== Extracted entries

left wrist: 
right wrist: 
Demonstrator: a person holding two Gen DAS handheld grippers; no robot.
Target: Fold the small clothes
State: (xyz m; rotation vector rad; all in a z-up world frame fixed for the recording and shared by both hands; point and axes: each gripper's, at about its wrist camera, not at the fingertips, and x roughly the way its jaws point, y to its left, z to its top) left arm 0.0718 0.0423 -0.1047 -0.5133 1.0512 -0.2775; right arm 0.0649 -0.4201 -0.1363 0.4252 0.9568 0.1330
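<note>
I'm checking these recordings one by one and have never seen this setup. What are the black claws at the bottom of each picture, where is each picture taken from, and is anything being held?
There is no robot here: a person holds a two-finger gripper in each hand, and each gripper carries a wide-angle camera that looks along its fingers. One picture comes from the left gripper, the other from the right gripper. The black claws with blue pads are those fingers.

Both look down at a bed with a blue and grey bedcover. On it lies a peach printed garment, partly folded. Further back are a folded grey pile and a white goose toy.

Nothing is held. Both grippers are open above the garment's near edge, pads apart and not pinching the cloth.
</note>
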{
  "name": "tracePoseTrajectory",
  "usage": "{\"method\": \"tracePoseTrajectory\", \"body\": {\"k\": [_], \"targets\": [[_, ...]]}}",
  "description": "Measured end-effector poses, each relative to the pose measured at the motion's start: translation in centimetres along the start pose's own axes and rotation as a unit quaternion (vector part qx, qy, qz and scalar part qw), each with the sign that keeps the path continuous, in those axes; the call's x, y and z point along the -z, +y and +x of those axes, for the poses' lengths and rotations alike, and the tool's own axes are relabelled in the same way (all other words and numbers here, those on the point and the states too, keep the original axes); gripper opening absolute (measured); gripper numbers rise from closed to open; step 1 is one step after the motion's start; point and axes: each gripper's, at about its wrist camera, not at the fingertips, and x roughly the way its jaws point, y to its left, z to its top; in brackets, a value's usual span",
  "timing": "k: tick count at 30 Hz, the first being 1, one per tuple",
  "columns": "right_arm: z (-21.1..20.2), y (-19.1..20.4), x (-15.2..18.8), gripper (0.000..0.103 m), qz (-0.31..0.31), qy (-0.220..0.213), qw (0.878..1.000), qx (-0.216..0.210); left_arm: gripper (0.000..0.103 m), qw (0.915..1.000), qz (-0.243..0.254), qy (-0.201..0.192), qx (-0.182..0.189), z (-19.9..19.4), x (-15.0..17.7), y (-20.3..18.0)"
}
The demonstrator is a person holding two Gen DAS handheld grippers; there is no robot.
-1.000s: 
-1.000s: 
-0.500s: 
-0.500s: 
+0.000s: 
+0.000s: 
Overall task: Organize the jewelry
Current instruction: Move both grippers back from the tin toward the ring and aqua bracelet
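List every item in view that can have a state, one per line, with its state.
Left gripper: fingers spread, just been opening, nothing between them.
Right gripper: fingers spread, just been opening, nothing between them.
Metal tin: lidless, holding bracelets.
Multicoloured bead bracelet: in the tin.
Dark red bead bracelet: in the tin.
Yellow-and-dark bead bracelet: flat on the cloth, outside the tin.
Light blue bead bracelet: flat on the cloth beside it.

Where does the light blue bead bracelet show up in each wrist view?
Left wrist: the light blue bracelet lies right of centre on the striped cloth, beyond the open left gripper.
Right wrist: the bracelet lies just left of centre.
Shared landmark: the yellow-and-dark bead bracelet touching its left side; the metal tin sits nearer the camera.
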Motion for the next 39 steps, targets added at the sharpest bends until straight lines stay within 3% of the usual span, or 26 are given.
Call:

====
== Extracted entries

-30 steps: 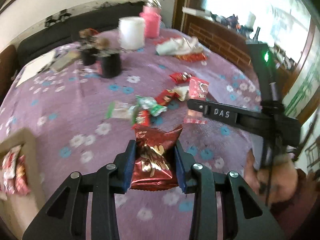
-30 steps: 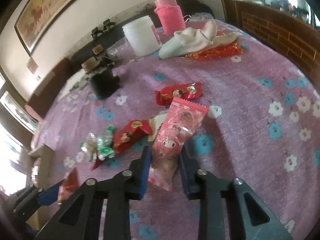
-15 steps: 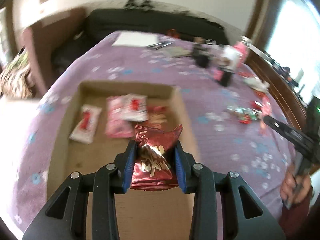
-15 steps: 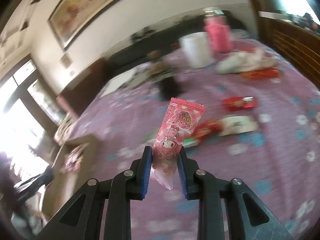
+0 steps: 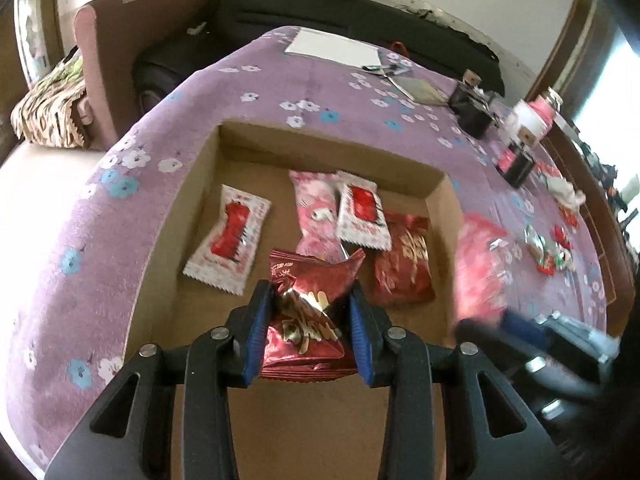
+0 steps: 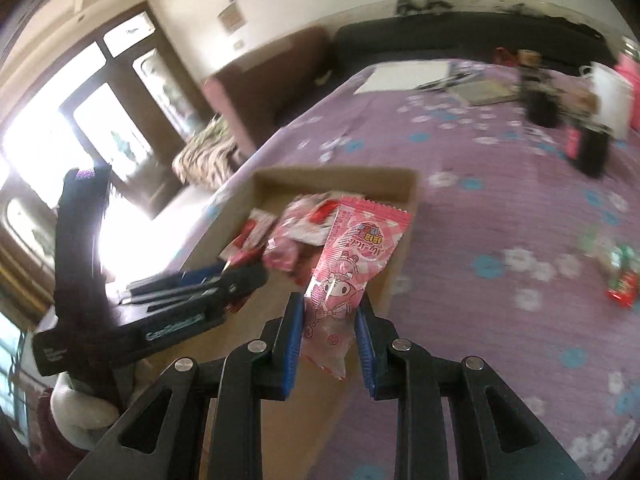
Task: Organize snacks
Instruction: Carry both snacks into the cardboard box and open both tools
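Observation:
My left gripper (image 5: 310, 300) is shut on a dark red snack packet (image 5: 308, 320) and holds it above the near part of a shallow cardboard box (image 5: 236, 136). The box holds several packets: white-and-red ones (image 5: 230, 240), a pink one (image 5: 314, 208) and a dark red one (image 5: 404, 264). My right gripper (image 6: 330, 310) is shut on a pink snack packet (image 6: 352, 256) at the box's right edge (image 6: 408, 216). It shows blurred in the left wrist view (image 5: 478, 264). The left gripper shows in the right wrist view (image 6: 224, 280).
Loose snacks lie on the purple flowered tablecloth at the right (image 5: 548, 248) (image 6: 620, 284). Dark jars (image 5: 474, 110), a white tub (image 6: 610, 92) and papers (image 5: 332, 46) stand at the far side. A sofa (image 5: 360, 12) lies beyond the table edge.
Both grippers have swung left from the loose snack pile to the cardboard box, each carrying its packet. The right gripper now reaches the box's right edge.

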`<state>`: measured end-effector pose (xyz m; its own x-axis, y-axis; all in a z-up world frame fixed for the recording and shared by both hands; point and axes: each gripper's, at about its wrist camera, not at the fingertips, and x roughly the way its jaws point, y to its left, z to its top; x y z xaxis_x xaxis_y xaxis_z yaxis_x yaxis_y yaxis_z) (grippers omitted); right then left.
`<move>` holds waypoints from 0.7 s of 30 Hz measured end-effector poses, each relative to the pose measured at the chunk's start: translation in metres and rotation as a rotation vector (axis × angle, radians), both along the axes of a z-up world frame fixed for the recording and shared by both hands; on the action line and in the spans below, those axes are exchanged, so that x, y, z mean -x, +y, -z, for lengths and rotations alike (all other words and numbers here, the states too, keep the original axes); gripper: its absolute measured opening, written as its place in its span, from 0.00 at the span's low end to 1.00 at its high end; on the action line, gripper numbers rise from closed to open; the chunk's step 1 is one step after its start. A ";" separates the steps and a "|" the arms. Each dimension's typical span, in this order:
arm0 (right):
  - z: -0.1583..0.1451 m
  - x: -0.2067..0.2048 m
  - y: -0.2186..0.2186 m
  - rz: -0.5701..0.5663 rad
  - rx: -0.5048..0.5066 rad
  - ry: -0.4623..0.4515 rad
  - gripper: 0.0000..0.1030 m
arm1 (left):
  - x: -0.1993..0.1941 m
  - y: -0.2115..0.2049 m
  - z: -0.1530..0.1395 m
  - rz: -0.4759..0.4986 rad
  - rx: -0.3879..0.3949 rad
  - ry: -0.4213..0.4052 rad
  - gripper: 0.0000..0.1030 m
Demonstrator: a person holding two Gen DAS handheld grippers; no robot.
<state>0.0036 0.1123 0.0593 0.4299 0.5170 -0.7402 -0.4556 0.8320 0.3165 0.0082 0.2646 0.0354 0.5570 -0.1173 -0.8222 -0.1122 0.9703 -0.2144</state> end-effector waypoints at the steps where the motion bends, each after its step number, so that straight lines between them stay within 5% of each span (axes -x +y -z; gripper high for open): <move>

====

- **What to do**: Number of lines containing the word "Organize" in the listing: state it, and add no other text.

- **Response**: 2